After locating the line that contains "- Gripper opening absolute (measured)" in the data below, set down exactly that line and each one after it through the line that contains "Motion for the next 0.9", and nothing more.

● **Dataset excerpts**:
* * *

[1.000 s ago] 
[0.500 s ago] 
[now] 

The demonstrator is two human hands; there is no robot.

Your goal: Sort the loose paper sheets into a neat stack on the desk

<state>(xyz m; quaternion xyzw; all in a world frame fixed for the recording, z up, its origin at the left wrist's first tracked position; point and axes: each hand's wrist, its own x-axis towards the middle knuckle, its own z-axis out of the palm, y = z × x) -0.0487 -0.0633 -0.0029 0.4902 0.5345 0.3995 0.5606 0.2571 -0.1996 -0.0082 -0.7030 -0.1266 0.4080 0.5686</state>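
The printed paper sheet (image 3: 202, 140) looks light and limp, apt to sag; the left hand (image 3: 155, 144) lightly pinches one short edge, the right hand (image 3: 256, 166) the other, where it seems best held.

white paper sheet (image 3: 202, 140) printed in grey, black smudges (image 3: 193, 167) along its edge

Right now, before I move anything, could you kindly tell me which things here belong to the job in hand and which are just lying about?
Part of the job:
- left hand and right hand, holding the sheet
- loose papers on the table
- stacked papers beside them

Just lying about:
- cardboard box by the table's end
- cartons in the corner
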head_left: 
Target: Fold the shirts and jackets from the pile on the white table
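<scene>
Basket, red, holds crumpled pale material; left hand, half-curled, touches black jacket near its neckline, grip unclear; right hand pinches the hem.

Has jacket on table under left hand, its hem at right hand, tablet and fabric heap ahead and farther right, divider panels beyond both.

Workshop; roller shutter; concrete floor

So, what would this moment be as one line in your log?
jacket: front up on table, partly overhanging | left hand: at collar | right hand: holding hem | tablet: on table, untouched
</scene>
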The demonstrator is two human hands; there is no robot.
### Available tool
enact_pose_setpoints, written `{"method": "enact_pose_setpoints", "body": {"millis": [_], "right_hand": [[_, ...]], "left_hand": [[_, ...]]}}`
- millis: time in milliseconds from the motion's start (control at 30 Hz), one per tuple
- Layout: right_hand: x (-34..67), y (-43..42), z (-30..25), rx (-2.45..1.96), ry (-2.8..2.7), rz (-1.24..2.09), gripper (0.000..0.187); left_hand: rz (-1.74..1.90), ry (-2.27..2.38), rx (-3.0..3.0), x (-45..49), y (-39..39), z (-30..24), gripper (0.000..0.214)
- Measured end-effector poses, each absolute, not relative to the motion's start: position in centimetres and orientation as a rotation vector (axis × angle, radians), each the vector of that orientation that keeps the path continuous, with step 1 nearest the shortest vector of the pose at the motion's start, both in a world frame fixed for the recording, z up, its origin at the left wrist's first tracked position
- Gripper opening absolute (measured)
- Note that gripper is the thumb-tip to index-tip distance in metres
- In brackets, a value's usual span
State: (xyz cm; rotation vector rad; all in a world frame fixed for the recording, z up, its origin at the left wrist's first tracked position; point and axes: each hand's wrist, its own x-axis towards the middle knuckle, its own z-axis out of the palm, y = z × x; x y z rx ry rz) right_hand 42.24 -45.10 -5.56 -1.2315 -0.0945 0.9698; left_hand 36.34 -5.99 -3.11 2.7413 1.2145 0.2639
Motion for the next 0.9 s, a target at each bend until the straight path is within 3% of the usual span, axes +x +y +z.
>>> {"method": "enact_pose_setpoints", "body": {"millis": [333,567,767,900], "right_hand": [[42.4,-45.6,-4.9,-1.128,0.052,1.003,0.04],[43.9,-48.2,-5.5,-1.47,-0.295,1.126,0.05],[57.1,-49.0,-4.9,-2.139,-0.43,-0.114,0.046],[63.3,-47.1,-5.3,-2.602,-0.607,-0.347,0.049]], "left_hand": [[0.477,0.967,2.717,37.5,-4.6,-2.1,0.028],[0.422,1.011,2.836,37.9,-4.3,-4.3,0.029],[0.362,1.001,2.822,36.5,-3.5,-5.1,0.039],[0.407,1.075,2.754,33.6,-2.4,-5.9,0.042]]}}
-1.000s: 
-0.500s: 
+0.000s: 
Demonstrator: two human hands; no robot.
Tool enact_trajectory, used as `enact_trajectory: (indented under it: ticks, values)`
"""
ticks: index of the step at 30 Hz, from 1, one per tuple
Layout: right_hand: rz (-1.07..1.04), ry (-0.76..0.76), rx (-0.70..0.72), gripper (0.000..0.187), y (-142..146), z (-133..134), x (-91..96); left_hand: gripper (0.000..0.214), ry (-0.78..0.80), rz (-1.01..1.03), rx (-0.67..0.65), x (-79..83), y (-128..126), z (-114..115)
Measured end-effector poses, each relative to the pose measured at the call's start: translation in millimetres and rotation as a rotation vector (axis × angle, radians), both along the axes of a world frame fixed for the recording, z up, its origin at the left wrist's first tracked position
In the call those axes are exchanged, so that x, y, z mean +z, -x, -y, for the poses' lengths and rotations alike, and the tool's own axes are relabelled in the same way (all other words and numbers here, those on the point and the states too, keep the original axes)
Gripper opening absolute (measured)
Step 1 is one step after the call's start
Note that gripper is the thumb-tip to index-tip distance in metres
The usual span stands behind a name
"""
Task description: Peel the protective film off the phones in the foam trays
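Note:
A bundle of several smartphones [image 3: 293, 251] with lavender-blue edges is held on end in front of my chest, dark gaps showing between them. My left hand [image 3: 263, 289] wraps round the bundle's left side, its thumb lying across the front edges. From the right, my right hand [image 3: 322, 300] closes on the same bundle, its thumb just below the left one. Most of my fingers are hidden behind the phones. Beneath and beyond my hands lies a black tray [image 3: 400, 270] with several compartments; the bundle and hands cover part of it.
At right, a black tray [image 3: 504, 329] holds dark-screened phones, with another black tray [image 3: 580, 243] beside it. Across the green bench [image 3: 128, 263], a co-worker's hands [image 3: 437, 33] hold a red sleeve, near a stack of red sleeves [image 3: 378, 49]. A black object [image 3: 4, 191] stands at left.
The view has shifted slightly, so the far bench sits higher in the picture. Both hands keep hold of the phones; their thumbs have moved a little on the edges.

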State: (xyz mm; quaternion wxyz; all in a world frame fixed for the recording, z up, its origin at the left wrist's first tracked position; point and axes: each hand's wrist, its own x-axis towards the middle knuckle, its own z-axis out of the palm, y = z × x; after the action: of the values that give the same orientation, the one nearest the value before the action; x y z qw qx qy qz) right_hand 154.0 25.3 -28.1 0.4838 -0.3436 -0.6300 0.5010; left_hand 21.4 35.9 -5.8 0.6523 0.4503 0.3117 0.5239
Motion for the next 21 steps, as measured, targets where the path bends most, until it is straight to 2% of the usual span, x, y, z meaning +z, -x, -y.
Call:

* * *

● **RESPONSE AREA**:
- Gripper opening absolute (measured)
- Note that gripper is the thumb-tip to index-tip distance in metres
- In brackets, a value's usual span
State: (xyz cm; rotation vector rad; all in a world frame fixed for the recording, z up, its origin at the left wrist's first tracked position; point and axes: each hand's wrist, its own x-axis towards the middle knuckle, its own z-axis out of the palm, y = z × x; x y z rx ry rz) right_hand 42.24 -45.10 -5.56 -1.2315 -0.0945 0.9698; left_hand 36.34 -5.99 -3.11 2.7413 1.2145 0.2639
Motion for the next 0.9 s, a target at each bend until the straight path is within 3% of the usual span, axes +x +y +z.

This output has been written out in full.